The Moral Power of Curiosity - dctoedt
http://www.nytimes.com/2014/04/11/opinion/brooks-the-moral-power-of-curiosity.html

======
Snail_Commando
>One lesson of this tale is that capitalism doesn’t really work when it relies
on the profit motive alone. If everybody is just chasing material self-
interest, the invisible hand won’t lead to well-functioning markets. It will
just lead to arrangements in which market insiders take advantage of everybody
else. Capitalism requires the full range of motivation, including the
intrinsic drive for knowledge and fairness.

Alternatively stated: 'Capitalism, as we understand it, requires that market
actors are enabled to realize the full spectrum of net-benefit desires. That
no (intrinsically good) class of human desire should be inherently privileged
relative to others. That intrinsic market biases which select for certain
classes of motivation place an "invisible tread" on those that market
machinery is not aligned for; the antithesis of the "invisible hand".'

Under the assumption that capitalism is the best means of organizing and
maximizing societal utility and productive output, people can look at the
world through the "market bias/full spectrum motivation" filter and _still_
walk away with remarkably disparate philosophical outlooks on capital market
organization.

It's troubling (or exciting, depending on your outlook) that Economics is such
a young field. The optimist would say that there is so much to be discovered.
The pessimist would say that our entire meta-organizational mechanism for the
human species is predicated on a precarious understanding of emergent systems;
an understanding with a high intellectual center of gravity. That it's wrought
by a legacy where positive and normative statements are considered, or at
least perceived, to have the same scientific (or effective) impact within the
field, and by extension, society.

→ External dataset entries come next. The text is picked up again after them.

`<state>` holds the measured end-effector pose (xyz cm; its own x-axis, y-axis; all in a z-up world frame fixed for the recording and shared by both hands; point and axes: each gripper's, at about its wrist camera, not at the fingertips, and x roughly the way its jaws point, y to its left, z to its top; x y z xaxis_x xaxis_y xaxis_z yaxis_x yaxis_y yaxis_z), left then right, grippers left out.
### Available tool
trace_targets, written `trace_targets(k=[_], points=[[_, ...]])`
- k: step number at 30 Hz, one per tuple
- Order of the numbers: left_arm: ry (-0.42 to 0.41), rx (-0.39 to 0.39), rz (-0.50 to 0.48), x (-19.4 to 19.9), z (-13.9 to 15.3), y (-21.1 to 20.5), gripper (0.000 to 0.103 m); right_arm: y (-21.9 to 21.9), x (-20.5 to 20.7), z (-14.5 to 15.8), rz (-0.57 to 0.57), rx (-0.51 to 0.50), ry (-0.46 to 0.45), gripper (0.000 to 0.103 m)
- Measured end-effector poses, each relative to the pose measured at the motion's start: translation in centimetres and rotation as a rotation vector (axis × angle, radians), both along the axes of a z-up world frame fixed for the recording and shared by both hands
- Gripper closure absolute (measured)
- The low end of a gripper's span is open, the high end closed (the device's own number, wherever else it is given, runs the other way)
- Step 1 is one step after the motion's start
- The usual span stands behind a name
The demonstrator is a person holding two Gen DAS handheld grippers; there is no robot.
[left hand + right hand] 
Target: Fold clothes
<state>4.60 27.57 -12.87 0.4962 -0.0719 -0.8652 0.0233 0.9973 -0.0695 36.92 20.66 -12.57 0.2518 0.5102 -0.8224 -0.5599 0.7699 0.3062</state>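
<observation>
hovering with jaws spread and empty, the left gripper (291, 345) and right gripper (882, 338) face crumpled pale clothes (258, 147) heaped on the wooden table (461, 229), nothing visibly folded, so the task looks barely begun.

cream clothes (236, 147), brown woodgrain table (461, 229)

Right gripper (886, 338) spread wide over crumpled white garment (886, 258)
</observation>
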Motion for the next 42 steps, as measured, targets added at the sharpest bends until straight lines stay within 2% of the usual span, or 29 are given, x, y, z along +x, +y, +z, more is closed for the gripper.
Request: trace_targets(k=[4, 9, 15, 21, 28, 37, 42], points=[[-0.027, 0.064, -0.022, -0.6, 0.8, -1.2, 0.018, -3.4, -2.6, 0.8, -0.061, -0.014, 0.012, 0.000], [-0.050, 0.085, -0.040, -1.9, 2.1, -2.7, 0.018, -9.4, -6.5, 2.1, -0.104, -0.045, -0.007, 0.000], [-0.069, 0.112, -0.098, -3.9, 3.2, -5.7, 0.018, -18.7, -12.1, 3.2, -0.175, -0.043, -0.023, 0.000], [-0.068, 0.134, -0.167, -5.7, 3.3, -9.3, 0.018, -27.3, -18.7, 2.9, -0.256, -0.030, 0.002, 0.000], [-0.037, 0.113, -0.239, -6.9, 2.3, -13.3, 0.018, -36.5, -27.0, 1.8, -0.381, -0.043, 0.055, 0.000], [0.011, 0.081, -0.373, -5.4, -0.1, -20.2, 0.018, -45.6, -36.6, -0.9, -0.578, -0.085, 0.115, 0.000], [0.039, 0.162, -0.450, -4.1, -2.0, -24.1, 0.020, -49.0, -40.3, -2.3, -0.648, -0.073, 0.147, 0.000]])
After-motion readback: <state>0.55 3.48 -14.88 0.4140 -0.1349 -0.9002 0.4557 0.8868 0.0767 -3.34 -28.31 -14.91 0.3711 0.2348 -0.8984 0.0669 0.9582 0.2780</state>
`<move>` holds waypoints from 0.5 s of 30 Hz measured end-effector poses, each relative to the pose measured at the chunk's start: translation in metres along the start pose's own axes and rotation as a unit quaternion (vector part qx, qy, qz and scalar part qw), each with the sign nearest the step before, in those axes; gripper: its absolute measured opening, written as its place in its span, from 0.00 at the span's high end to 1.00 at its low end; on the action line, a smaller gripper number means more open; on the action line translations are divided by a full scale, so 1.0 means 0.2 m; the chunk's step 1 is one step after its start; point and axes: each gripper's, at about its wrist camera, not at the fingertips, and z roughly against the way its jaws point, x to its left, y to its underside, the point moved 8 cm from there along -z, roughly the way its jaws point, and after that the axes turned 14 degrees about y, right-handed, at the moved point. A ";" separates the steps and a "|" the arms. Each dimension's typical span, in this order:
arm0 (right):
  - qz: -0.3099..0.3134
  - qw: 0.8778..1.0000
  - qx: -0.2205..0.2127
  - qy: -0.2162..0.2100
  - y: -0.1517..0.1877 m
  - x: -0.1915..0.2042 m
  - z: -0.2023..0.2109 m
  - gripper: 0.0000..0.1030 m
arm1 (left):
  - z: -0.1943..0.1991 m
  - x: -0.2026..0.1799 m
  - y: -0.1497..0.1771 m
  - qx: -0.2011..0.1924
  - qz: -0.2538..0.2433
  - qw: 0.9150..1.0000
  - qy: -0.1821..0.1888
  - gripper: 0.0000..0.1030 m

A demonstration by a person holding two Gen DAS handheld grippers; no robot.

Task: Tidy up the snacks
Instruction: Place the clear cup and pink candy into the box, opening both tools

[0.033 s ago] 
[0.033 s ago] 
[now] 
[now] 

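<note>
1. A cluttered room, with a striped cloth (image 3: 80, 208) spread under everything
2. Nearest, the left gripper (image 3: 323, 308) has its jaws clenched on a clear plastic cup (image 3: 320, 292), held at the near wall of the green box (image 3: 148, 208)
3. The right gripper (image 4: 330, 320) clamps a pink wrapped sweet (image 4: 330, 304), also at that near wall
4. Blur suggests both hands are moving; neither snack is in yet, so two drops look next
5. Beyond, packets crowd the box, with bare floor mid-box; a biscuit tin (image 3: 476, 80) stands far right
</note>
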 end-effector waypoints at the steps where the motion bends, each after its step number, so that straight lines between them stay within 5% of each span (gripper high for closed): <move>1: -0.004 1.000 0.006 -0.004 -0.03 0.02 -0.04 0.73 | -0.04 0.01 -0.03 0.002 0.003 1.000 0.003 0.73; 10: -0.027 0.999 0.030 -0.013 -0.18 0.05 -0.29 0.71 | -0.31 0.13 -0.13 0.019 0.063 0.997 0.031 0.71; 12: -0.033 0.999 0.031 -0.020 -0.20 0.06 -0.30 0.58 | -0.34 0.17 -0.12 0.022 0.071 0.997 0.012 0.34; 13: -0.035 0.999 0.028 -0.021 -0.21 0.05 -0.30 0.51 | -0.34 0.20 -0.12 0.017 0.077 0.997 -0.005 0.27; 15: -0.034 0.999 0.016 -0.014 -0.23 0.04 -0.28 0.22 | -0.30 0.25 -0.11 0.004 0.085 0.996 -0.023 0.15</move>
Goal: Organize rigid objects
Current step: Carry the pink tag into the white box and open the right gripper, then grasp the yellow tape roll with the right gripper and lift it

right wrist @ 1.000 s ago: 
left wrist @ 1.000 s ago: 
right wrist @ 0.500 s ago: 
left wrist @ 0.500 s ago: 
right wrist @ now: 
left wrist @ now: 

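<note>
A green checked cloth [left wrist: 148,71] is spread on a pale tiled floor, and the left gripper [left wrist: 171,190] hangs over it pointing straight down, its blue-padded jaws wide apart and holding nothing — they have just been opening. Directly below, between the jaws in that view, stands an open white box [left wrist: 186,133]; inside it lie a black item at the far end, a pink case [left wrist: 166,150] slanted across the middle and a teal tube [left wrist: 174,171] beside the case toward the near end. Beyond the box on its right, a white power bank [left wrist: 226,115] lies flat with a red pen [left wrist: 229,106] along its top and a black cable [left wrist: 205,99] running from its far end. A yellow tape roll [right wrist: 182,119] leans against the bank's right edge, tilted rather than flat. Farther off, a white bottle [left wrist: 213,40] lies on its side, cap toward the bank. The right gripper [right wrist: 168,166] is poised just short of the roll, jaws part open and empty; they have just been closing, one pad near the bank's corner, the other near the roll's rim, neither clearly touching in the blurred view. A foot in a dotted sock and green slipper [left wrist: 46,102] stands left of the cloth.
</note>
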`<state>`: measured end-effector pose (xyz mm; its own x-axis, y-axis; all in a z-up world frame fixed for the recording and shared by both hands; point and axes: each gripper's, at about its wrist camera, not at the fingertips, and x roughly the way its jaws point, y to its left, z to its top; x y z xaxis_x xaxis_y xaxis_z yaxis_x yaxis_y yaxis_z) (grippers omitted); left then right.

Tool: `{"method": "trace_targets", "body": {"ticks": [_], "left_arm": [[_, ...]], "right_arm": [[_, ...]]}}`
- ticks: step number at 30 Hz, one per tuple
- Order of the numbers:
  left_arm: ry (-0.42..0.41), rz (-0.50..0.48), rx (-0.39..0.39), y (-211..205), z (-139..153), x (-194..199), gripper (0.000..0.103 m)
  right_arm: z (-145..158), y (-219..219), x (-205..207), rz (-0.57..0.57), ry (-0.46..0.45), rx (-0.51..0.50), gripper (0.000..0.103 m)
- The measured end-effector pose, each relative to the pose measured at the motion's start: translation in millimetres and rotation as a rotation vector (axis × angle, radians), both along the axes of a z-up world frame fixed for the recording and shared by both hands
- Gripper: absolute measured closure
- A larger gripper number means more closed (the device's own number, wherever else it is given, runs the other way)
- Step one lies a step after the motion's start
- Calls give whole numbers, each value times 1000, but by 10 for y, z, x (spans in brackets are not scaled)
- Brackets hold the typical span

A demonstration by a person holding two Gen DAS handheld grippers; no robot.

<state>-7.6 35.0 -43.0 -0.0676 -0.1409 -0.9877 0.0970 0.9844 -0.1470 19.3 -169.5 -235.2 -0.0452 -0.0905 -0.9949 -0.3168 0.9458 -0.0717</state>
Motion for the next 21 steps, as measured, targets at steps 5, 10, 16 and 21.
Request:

Not only are these types of understanding
often traded pound for pound, but this legacy provides higher dimensional
vectors of debate. A dimension that may (or may not) have any bearing in
reality or analogue in effect. Often, these vectors are political, hardened by
moral absolutism.

Statements like: "Capitalism requires the full range of motivation, including
the intrinsic drive for knowledge and fairness." and "One lesson of this tale
is that capitalism doesn’t really work when it relies on the profit motive
alone." give us a skein of understanding of societal condition. On a surface
level, they seem to be predicated on positive knowledge of market failures.
However, by the vary nature of Economics in its current state, we cannot know
how well founded these statements are. Market machinery, organizational
dynamics, philosophical market doctrine have all evolved in a universe where
positive and normative statements of understanding have historically had the
same molecular weight.

The systems, taken whole, are inherently untestable. That is not to say
Economics is doomed as a science. As a species, we are just barely figuring
out how to remove our own biases from our understanding of emergent systems.
There lies ahead a bright future for Economics. Perhaps some future Adam Smith
will yield a _Philosophiæ Naturalis Principia Mathematica_ of behavioral
economics-unearthing the underlying axioms of rational and irrational action
in markets. Or perhaps some future son or daughter of ours will discover some
novel underlying geometry to (or approximation of) chaotic systems, allowing
our species to further unveil one of our oddest creations. Perhaps further
integration with high horsepower computational machines will enable us to
develop more experimental means of validation and understanding.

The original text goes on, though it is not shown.